Hat es alles schon gegeben

Solche Übertritte seien allerdings nichts Neues. In der Regierung Brandt wurde Conrad Ahlers, damals stellvertretender Chefredakteur beim "Spiegel", Regierungssprecher. Helmut Schmidt holte sich den Intendanten von Radio Bremen, Klaus Bölling, als Sprecher und Kohl setzte auf den Journalisten Peter Boenisch als seinen Regierungssprecher.
„Was sich verändert hat, ist, dass das lange Zeit kaum wahrgenommen worden ist und kaum thematisiert worden ist. Und ich finde es sogar positiv, dass sich das verändert hat und dass wir jetzt auch heute und hier darüber sprechen.“

Die Aufgabe von Journalistinnen und Journalisten

Es sei wichtig, solche Jobwechsel zu thematisieren, sagt Marlis Prinzing. Journalisten und Journalistinnen hätten eine Verantwortung und müssten ihren Ruf wahren. Als vierte Macht im Staat sei es ihre Aufgabe, die Exekutive, die Legislative und die Justiz zu kontrollieren.

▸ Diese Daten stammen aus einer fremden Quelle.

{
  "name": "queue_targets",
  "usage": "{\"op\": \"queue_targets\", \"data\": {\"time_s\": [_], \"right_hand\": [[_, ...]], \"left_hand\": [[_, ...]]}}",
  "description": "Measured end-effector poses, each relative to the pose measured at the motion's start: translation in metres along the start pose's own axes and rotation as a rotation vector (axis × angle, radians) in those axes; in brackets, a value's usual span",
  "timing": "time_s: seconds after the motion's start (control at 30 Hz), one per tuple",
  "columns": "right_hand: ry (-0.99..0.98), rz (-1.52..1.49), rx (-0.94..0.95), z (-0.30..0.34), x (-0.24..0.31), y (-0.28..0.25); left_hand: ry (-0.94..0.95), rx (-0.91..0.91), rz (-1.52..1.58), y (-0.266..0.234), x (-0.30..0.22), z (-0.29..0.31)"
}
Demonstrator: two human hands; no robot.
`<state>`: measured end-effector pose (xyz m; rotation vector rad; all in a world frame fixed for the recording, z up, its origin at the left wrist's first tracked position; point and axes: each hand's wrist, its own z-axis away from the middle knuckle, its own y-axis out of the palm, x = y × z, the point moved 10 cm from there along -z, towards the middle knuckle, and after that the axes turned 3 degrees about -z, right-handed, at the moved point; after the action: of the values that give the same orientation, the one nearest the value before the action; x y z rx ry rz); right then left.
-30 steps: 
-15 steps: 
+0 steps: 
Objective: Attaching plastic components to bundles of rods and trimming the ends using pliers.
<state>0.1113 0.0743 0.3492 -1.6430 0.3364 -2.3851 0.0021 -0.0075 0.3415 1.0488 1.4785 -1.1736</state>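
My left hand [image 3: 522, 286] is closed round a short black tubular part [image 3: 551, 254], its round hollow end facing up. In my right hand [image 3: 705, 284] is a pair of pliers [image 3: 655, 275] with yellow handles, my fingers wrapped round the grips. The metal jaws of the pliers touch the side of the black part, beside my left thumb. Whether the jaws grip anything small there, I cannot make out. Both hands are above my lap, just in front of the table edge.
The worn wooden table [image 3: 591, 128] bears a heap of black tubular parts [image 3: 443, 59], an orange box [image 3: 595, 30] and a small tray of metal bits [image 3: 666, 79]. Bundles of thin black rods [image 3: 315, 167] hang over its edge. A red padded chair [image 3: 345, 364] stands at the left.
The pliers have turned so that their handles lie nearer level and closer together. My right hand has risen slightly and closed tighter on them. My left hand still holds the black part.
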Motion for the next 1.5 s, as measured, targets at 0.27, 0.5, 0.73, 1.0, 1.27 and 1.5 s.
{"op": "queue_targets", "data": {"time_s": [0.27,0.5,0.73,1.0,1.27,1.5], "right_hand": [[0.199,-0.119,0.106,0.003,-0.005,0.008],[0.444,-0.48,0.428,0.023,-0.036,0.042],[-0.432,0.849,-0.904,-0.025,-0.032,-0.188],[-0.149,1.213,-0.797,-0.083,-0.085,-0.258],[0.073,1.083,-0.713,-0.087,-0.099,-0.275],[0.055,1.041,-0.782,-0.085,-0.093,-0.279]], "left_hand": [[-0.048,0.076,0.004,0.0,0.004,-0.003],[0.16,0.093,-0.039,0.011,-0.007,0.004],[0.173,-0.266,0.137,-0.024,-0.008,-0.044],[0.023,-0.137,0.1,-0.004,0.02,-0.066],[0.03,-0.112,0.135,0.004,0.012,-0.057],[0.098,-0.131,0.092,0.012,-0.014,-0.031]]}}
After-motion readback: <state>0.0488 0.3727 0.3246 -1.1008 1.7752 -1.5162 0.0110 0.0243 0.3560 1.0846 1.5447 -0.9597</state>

„Sie sind mit eine zentrale Kontrollinstanz, sie sollten sich als solche auch verstehen.“
Ihre Aufgabe sei es, nicht nur über Macht zu berichten, sondern auch diese zu kritisieren und Machtmissbrauch aufzudecken, so die Medienwissenschaftlerin. Wenn Journalisten die Seiten wechseln, müssten sie klarer darüber aufklären, was sich an ihrer Arbeit und an der Art des Auftrags ändert.

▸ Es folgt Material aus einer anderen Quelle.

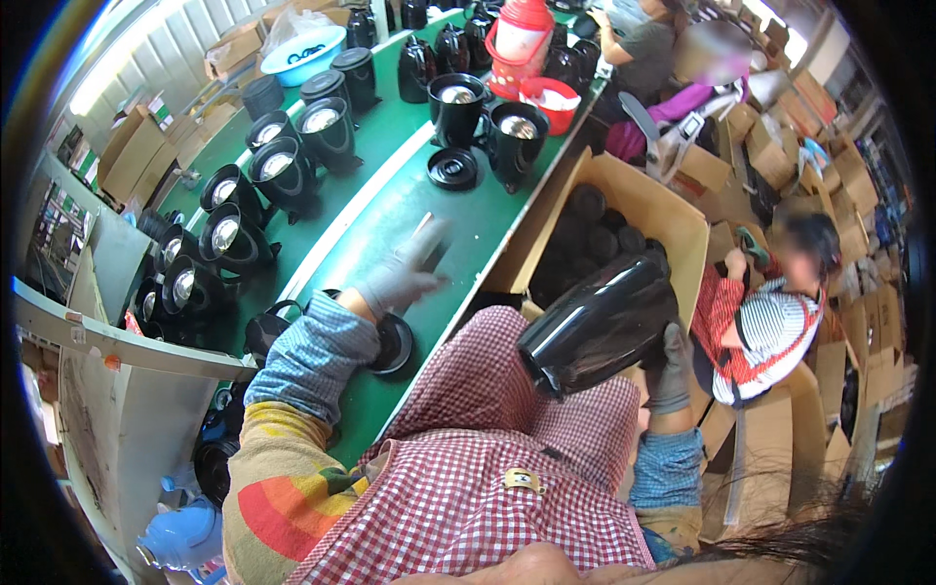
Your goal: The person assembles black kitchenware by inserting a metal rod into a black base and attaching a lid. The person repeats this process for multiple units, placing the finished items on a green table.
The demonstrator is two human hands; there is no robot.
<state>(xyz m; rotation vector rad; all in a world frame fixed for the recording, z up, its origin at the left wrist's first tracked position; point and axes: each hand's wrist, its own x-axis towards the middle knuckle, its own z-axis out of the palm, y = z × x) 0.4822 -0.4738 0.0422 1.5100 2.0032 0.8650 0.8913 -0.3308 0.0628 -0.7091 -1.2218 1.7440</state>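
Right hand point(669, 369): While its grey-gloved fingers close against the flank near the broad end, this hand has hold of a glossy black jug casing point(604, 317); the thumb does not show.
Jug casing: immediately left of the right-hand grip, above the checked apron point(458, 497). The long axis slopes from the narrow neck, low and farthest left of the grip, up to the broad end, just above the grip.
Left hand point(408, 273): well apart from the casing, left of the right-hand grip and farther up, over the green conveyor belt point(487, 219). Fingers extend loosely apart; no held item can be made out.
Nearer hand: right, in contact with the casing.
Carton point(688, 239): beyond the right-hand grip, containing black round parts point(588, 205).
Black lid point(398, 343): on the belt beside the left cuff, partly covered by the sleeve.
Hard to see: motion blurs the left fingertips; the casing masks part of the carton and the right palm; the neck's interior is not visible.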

„Es ist schon ein Unterschied, ob ich der Öffentlichkeit gegenüber verantwortlich bin — das ist das, was Journalismus kennzeichnet. Oder ob ich Auftragskommunikation mache. Und auch wenn ich für den Bundespräsidenten kommuniziere, ist das letzten Endes Auftragskommunikation”, so die Medienwissenschaftlerin Marlis Prinzing. Hier sei eine klare Abgrenzung wichtig.